Tak – dla strajku w Pektowinie
90% głosujących w referendum pracowników Pektowinu opowiedziało się za strajkiem. Frekwencja wyniosła 66% (254 na 383 pracowników).
Związkowcy zapewniają, że jeżeli nie uda się dojść do porozumienia, akcję protestacyjną rozpoczną w przyszłym tygodniu.
Dziś rozpoczęły się rozmowy negocjacyjne między związkowcami a zarządem firmy. Na razie jednak nic nowego nie wniosły.
„Proszę traktować, to co jest na pierwszym spotkaniu jako swego rodzaju ’prężenie muskułów'” – mówił Edmund Gondek, przewodniczący komisji zakładowej ZZ NSZZ „Solidarność.”
Co do samych negocjacji, przebiegają one w dobrej atmosferze a strony przedstawiły swoje argumenty.
„Na razie rozmowy przebiegały w dobrej atmosferze. Poprosiliśmy o dodatkowe dokumenty, bo zarząd twierdzi, że jest sytuacja zakładu bardzo zła. Przekażemy te dokumenty naszym ekspertom, żeby sprawdzili, czy rzeczywiście jest na tyle sytuacja zła, że nie można dostać podwyżek, to wtedy zobaczymy co dalej zrobimy” – mówił nam zaraz po spotkaniu Antoni Wiśniowski, przewodniczący ZZ Pracowników ZPOW „Pektowin”.
Następne spotkanie negocjacyjne już w środę o godz. 13.30.
Kuba Kowalczyk
Jaslonet.pl
Trzeba dać ludziom podwyżkę, bo ze zdjęcia widać, że niektórym potrzebna jest drobna korekta uśmiechu 😀
Związki zawodowe wykończyły kolejny zakład:)
Widać z tego jasno, że 254 pracownikom nie chce się pracować wolą dostać niż zapracować.
do "Sen" -nie masz pojęcia co się dzieje w zakładzie ,i piszesz głupoty dla samego pisania .!!
Zwiazki Zawodowe odpowiadajac sobie TAK, bo podwyżki nam sie chce,wspomagają zarząd w dążeniu do upadłosci firmy.Widać przykład naiwnosci z FURNELA to za mało.Dostaną zwiazki podwyżki jak sobie stana na drabinie.
Gospodarka to nie chciejstwo,to wiedza ekonomiczna.Brak jej po obu stronach zawsze oznacza Koniec Filmu -DRAMATU!!!
Co by tu jeszcze sp….? w tym mieście!
Zgadza się Sen pisze brednie jakieś,prezes Franciszek B. zawsze obiecywał ,ze jak będzie mało ludzi w zakładzie to wtedy będą podwyżki czas go rozliczyć z obietnic a jak nie to na taczki i won!!
skoro po redukci zalogi jest dalej zle w zakladzie to zmienic prezesa bo widocznie nowa rzeczywistosc przerasta umysl starca i doprowadza zaklad do upadlosci
Dwanaście kilometrów od Jasła budowane są w ekspresowym tempie hale produkcyjne pewnego przedsiębiorstwa,które już niedługo przejmie Pektowin.Pan prezes uda się na emeryturkę albo do swego syna posła PiS-u z Krakowa i będzie się bawił z wnuczętami a wam drodzy pracownicy pozostanie wspominanie starych dobrych czasów,gdy nie musieliście korzystać z zasiłków dla bezrobotnych.Więc nadal strajkujcie a nie pracujcie.Zresztą macie swojego Rzońcę,Zająca,Kurowską,niech oni wam się nareszcie odpłacą za poparcie w wyborach.
Dla tych, którzy coś już w tym temacie napisali i dla tych, którzy to planują zrobić – lepiej jest milczeć i wyglądać jak idiota, niż coś napisać i rozwiać wszelkie wątpliwości.

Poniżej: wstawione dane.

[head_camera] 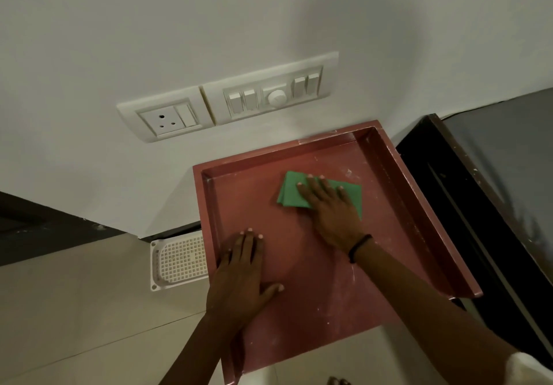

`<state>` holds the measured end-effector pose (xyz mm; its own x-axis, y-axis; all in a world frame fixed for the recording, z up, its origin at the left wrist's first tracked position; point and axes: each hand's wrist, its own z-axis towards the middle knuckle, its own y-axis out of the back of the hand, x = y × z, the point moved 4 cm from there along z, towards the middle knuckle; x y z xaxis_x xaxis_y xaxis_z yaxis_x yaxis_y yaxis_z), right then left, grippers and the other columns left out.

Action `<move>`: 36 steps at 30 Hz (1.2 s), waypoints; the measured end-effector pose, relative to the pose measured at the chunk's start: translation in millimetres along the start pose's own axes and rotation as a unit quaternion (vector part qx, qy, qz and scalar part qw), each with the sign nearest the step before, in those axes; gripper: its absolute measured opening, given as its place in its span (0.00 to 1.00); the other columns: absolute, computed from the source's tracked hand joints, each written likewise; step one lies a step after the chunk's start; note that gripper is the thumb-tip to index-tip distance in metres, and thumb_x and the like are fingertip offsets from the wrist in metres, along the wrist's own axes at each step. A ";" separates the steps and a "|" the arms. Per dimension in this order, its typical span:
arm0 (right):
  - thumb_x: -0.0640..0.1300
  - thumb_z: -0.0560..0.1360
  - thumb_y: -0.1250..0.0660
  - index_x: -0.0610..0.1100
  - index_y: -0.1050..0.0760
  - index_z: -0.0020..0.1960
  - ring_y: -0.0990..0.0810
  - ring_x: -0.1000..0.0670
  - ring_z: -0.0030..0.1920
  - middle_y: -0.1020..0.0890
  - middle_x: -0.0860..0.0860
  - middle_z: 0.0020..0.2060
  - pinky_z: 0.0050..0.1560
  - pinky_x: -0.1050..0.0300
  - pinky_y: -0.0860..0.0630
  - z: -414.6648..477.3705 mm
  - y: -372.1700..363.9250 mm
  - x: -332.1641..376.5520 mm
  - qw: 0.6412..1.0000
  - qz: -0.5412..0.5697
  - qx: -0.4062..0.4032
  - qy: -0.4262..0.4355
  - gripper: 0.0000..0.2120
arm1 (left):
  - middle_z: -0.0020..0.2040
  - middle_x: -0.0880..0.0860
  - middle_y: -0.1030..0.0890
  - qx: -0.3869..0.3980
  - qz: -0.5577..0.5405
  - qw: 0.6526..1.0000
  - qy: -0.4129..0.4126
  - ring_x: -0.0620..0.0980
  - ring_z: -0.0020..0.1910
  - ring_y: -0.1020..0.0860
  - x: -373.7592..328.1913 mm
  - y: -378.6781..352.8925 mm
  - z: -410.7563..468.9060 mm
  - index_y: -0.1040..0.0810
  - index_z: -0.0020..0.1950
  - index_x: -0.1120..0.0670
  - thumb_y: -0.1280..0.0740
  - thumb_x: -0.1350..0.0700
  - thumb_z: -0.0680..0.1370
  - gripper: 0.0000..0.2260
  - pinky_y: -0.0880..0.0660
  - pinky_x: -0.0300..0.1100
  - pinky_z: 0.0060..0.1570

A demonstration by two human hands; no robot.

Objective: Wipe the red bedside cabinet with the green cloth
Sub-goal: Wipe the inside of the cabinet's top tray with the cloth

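The green cloth (pixel 291 193), folded into a flat pad, lies on the recessed top of the red bedside cabinet (pixel 323 265), toward the upper right of that surface and a little right of the frame's centre. The right hand (pixel 332 211) presses down on it, palm flat, fingers (pixel 311 188) stretched out and slightly spread across the fabric rather than curled round it; a dark band circles the wrist. The left hand (pixel 242 274) rests flat on the bare red top at its left side, fingers extended and thumb splayed out to the right, holding nothing. The cabinet top has raised rims along its far, left and right edges, with pale specks scattered over it. Above it on the white wall sit a socket plate (pixel 167 118) and a switch panel (pixel 269 91). A white perforated basket (pixel 179 262) lies on the floor at the cabinet's left. A dark bed frame (pixel 466 193) borders the right edge.
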<state>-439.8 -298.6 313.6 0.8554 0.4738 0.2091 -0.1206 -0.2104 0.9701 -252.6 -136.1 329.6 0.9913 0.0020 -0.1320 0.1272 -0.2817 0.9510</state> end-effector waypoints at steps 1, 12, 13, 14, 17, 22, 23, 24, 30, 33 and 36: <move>0.41 0.76 0.46 0.53 0.48 0.81 0.47 0.42 0.80 0.46 0.48 0.81 0.73 0.35 0.41 2.1 5.5 -22.8 0.999 -0.003 -0.006 -0.046 0.34 | 0.81 0.59 0.42 -0.005 -0.006 1.000 0.002 0.59 0.79 0.39 0.2 0.6 -0.8 0.42 0.81 0.56 0.47 0.26 0.73 0.46 0.34 0.59 0.71; 0.39 0.76 0.40 0.51 0.54 0.82 0.55 0.37 0.80 0.53 0.46 0.81 0.73 0.28 0.51 -12.2 -15.7 34.8 0.996 0.037 -0.005 -0.076 0.39 | 0.81 0.55 0.41 -0.005 -0.037 0.999 0.030 0.55 0.79 0.41 -6.4 13.9 -3.5 0.40 0.80 0.54 0.43 0.36 0.77 0.36 0.30 0.54 0.68; 0.40 0.76 0.40 0.51 0.54 0.82 0.56 0.38 0.80 0.53 0.47 0.81 0.73 0.29 0.51 -29.7 -19.9 44.8 0.997 0.046 -0.004 -0.054 0.39 | 0.79 0.56 0.37 -0.011 -0.033 0.999 0.029 0.55 0.78 0.38 -6.4 13.9 -2.7 0.37 0.79 0.55 0.42 0.39 0.76 0.34 0.26 0.54 0.64; 0.41 0.75 0.41 0.52 0.55 0.82 0.56 0.39 0.80 0.53 0.48 0.81 0.74 0.29 0.52 -47.1 -26.6 52.8 0.998 0.051 0.000 -0.039 0.39 | 0.78 0.56 0.35 -0.014 -0.030 0.999 0.026 0.55 0.77 0.36 -5.3 11.9 0.7 0.34 0.78 0.55 0.41 0.41 0.76 0.33 0.23 0.54 0.61; 0.44 0.73 0.41 0.53 0.54 0.82 0.54 0.40 0.80 0.51 0.49 0.81 0.75 0.31 0.49 -112.1 -36.8 67.8 0.998 0.060 0.019 0.013 0.40 | 0.77 0.57 0.33 -0.007 -0.019 0.999 0.030 0.56 0.76 0.35 -6.2 15.6 -0.3 0.33 0.77 0.56 0.42 0.42 0.76 0.32 0.21 0.54 0.57; 0.46 0.77 0.33 0.55 0.55 0.81 0.53 0.45 0.81 0.52 0.53 0.81 0.76 0.37 0.51 -180.8 -26.5 19.3 0.999 0.001 0.025 0.032 0.42 | 0.77 0.57 0.34 0.001 -0.012 0.999 0.033 0.57 0.77 0.35 -7.7 19.6 -5.0 0.34 0.77 0.57 0.38 0.44 0.77 0.32 0.20 0.57 0.57; 0.43 0.78 0.34 0.56 0.56 0.81 0.53 0.45 0.81 0.53 0.53 0.81 0.77 0.37 0.51 -182.5 -21.8 0.0 1.000 0.003 0.020 -0.003 0.41 | 0.78 0.57 0.35 0.007 -0.013 0.999 0.036 0.57 0.77 0.37 -6.4 18.2 -5.0 0.35 0.78 0.57 0.39 0.43 0.77 0.32 0.21 0.57 0.59; 0.42 0.78 0.36 0.56 0.57 0.81 0.54 0.44 0.81 0.54 0.53 0.81 0.77 0.36 0.50 -182.6 -16.0 -17.7 0.999 0.000 0.016 -0.041 0.41 | 0.78 0.57 0.36 0.008 -0.013 0.999 0.035 0.56 0.78 0.38 -6.3 16.9 -4.7 0.37 0.79 0.56 0.41 0.43 0.77 0.32 0.22 0.58 0.61; 0.39 0.76 0.42 0.53 0.54 0.82 0.57 0.40 0.80 0.55 0.49 0.81 0.74 0.27 0.47 -149.2 -8.9 -8.6 0.968 0.084 0.025 -0.236 0.38 | 0.78 0.57 0.34 -0.010 0.004 0.999 0.031 0.56 0.77 0.36 -7.0 12.6 -1.2 0.35 0.78 0.56 0.42 0.42 0.79 0.30 0.24 0.57 0.61; 0.43 0.75 0.41 0.52 0.52 0.82 0.52 0.38 0.80 0.51 0.48 0.81 0.72 0.26 0.46 -143.7 -22.9 40.3 0.979 0.082 0.018 -0.185 0.38 | 0.75 0.58 0.31 -0.030 0.003 0.999 0.029 0.58 0.74 0.32 -6.9 13.7 0.7 0.31 0.75 0.57 0.48 0.44 0.80 0.28 0.27 0.58 0.65; 0.43 0.75 0.42 0.53 0.53 0.82 0.53 0.39 0.80 0.50 0.49 0.81 0.74 0.30 0.49 -169.2 -33.3 77.2 0.991 0.074 0.001 -0.108 0.38 | 0.73 0.59 0.29 -0.048 -0.008 0.998 0.033 0.59 0.73 0.30 -9.1 17.0 0.9 0.29 0.74 0.58 0.51 0.45 0.80 0.28 0.30 0.59 0.68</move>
<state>-454.9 -110.4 318.3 0.9162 0.2441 0.3177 -0.2521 -0.2649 0.9307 -259.5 -141.7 346.7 0.9887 0.0701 -0.1323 0.1434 -0.1875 0.9717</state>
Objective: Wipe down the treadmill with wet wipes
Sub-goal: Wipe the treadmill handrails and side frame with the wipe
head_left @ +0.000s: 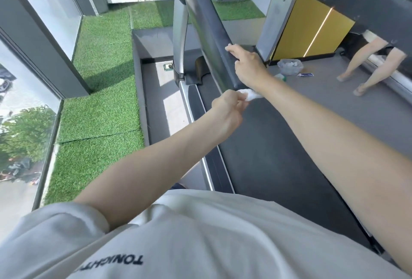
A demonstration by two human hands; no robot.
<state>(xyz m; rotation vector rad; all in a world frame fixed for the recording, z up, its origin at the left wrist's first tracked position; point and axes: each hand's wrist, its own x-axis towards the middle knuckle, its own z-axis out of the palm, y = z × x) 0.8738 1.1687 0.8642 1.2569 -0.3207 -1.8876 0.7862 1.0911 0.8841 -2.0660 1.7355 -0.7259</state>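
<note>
Two hands at the near end of one treadmill [267, 145] handrail [205, 22].
Right hand [247, 64] curled over the rail's lower end, fingertips hidden behind it. Left hand [227, 109] just below, pinching a white wet wipe [250, 95] at the rail's tip, the wipe partly hidden under the right wrist. Console cut off at the top edge. Floor beyond the deck: clear bag [289, 66], white contents hard to make out.
</note>
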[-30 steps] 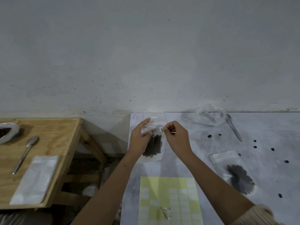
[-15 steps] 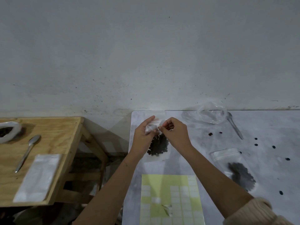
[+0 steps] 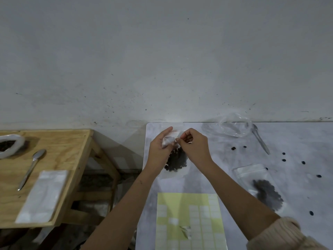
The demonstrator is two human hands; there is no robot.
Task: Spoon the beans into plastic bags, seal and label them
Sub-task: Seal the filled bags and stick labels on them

Pamiętaj o tym…
Dawno temu a może całkiem niedawno, przyjechał do Zakładu Pektowin pan K. Powiedział, że miał zakład zlikwidować, ale przekonał się szybko, że to nie jest rozwiązanie, że ten zakład ma przyszłość przed sobą – i w ciągu kilku lat wyprowadził zakład na prostą. W międzyczasie, usilnie błagany, powoli przywracał od niebytu doktora B – jak mówił – Błagał mnie o powrót, pomyślałem – taki fachowiec, może się przyda? Przydał się… w ciągu następnych kilku lat, razem z koleżanką pozbyli się K. w atmosferze ciągłych sporów między sobą, czasami na poziomie gimnazjum… No i pozbyli się. Teraz My! – tak pomyśleli… Czytaj więcej »
To PiS odpowiada za upadek Pektowinu!